Na escola atenção ao giz, plasticina, digitintas,
lápis de cera e cor, trabalhos manuais com massas com glúten.
Leia atentamente os rótulos. Não compre se o alimento
não estiver rotulado como isento em glúten ou se não obtiver uma declaração por
escrito pela empresa que o comercializa confirmando a sua isenção.
Pastas de dentes e medicação devem igualmente ser
isentas em glúten. Champôs (especialmente nas crianças de tenra idade), batons
e cremes faciais são produtos que ao entrarem em contacto com os lábios e
mucosa oral podem igualmente ser absorvidos.

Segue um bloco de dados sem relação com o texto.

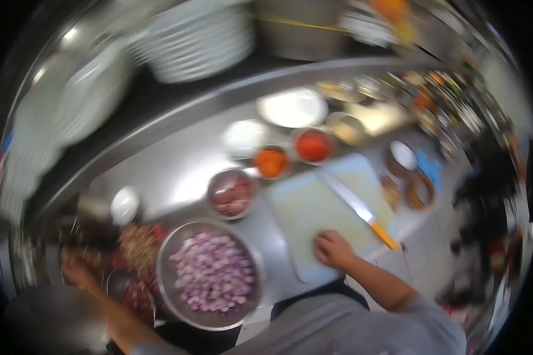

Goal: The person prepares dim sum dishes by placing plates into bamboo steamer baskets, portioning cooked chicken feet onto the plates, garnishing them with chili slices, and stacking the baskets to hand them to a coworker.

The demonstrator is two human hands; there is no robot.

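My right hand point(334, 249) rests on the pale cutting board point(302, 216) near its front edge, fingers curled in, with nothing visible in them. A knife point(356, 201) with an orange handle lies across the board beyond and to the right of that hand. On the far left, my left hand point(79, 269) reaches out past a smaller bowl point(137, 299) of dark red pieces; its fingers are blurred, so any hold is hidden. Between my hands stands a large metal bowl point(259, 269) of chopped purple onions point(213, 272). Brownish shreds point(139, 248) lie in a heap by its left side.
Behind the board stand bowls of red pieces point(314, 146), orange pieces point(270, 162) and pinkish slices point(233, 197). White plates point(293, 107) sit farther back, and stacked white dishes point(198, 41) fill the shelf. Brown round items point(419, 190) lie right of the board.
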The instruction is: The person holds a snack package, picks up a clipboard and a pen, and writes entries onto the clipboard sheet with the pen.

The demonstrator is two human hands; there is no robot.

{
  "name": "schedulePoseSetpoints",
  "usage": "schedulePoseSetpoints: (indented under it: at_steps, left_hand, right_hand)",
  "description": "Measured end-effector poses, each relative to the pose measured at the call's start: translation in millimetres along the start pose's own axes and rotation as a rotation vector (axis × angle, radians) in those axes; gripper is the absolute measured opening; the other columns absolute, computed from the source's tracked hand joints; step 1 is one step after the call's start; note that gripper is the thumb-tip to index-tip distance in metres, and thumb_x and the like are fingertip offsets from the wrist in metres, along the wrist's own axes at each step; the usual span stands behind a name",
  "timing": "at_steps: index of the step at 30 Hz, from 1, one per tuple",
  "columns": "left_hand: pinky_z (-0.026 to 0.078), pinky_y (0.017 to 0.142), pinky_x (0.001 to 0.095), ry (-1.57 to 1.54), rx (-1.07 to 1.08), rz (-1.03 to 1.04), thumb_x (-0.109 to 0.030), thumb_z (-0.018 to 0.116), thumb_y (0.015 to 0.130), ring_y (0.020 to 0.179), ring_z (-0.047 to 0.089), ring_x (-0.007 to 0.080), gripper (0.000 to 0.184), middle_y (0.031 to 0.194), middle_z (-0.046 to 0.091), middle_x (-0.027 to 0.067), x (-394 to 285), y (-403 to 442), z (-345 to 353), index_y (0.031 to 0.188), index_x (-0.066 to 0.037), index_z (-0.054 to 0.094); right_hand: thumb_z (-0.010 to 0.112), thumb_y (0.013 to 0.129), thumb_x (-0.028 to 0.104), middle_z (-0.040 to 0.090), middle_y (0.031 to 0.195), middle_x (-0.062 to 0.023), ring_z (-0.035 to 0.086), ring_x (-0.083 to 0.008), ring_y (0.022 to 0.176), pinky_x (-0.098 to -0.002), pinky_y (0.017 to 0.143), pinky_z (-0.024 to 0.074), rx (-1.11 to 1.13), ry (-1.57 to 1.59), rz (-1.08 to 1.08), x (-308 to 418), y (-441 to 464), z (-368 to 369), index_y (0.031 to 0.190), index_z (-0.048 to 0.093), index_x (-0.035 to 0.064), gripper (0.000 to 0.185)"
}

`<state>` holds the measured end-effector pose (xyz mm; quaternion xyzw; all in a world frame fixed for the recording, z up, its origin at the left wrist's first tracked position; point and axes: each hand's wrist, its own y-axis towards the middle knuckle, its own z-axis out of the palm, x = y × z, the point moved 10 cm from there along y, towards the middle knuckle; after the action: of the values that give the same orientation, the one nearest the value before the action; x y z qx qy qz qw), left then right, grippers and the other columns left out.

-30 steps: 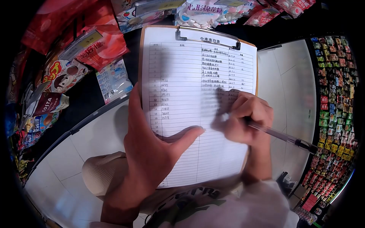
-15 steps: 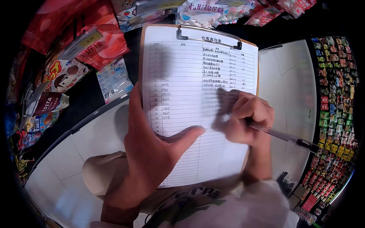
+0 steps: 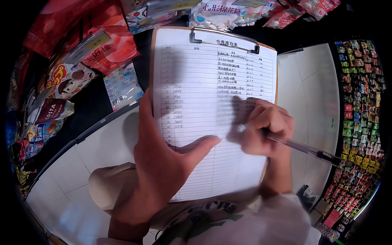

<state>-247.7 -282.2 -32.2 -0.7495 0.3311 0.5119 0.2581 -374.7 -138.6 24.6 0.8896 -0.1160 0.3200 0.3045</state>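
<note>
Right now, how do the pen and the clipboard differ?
The pen is slim and rod-shaped; the clipboard is broad and flat. The right grip curls around the pen; the left grip supports the clipboard by its left side. Both are held.

Place: shop | left: bagged snacks point(image 3: 75, 79) with price tags point(image 3: 93, 45) | right: rows of small colourful packets point(image 3: 360, 106) | centre: clipboard sheet point(image 3: 200, 90) (headed as a stock list)
</note>
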Motion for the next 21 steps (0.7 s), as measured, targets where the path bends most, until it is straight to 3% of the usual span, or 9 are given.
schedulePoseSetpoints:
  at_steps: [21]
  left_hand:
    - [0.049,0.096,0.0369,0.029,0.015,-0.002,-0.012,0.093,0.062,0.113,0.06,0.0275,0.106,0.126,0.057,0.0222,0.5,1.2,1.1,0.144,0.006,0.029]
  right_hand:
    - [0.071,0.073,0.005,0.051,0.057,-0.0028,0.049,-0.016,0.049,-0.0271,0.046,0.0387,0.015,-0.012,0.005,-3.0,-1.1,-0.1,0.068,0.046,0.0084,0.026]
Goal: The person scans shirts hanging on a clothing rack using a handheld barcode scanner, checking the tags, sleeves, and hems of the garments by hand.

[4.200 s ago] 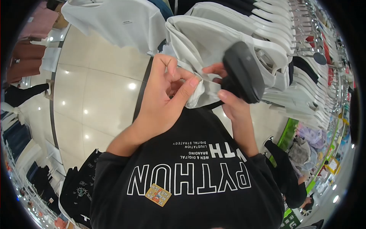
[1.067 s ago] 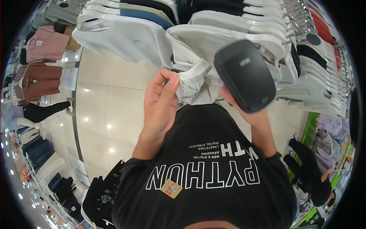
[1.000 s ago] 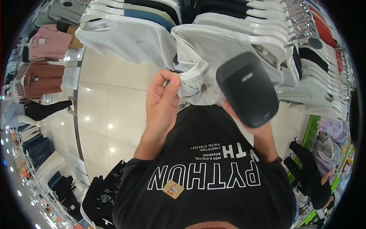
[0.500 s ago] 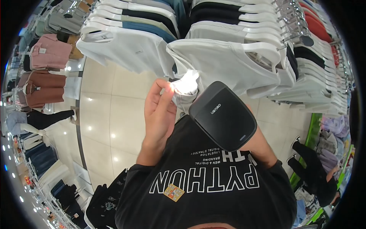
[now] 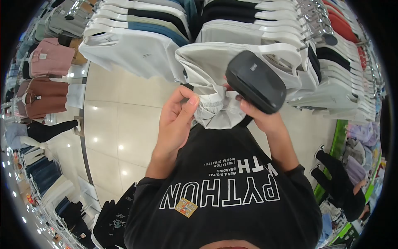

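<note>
A light grey shirt (image 5: pixel 222 114) hangs from the front of the rack, its lower part gathered up toward me. My left hand (image 5: pixel 178 114) is closed, pinching the bunched cloth between thumb and fingers at its left side. My right hand (image 5: pixel 265 118) grips a black barcode scanner (image 5: pixel 257 81) with a printed brand mark, tilted over the right part of the shirt. Most of the right fingers are hidden behind the scanner, and its underside is out of sight. Some of the gathered cloth lies close to the right thumb.
White hangers (image 5: pixel 282 52) carry several shirts on the rack ahead, beside a white shirt (image 5: pixel 132 52). Pink (image 5: pixel 52 58) and brown tops hang at the left. A person in black (image 5: pixel 342 186) is at the right, near a green-edged shelf (image 5: pixel 338 137). Tiled floor (image 5: pixel 107 133) shows below.
The scanner has moved up and away from me, uncovering my right hand. The bright light on the cloth is gone. More gathered cloth shows between my hands.
</note>
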Demonstrator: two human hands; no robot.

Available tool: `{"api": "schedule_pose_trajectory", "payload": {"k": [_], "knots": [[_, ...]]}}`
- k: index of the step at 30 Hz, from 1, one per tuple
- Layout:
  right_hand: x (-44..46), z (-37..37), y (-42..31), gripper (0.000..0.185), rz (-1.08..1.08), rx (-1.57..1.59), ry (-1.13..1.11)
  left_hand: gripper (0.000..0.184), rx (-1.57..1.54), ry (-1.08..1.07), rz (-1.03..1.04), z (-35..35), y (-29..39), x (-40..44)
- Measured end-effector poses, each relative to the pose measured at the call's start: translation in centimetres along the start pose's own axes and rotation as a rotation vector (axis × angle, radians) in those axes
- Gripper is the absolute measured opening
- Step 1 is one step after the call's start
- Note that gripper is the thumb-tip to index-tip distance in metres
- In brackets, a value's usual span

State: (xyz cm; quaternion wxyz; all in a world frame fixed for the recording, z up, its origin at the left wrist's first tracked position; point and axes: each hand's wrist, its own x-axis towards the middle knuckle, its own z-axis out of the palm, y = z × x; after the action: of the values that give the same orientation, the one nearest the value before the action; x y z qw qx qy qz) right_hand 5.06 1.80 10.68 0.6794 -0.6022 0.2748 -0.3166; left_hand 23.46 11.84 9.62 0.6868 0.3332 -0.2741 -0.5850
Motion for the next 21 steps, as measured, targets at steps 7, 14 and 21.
{"api": "schedule_pose_trajectory", "payload": {"k": [7,14,21], "knots": [[1.4,-0.3,0.7,0.031,0.010,0.065,-0.088,0.011,0.001,-0.006,-0.096,1.1,-0.3,0.4],[1.6,-0.1,1.4,0.041,0.001,0.070,-0.089,0.012,-0.040,0.016,-0.136,1.2,-0.3,0.5],[1.7,0.3,0.0,0.046,0.153,0.356,-0.003,0.012,-0.057,0.016,-0.141,1.5,-0.4,0.6]]}}
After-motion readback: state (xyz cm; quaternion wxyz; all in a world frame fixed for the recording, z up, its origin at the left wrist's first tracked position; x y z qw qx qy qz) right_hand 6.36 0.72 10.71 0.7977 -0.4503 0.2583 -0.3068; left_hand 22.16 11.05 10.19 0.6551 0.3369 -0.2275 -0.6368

Complicado? Ao início, sim. Mas, com o tempo, um pouco
de bom senso, e a imprescindível compreensão de familiares e amigos e um bom
grupo de suporte social, tudo se faz. A nossa saúde agradece!
* Hollon Justin R et al.Trace gluten contamination may play a role in mucosal and
clinical recovery in a subgroup of diet-adherent non-responsive celiac disease
patients. BMC Gastroenterology 2013, 13:40. doi:10.1186/1471-230X-13-40.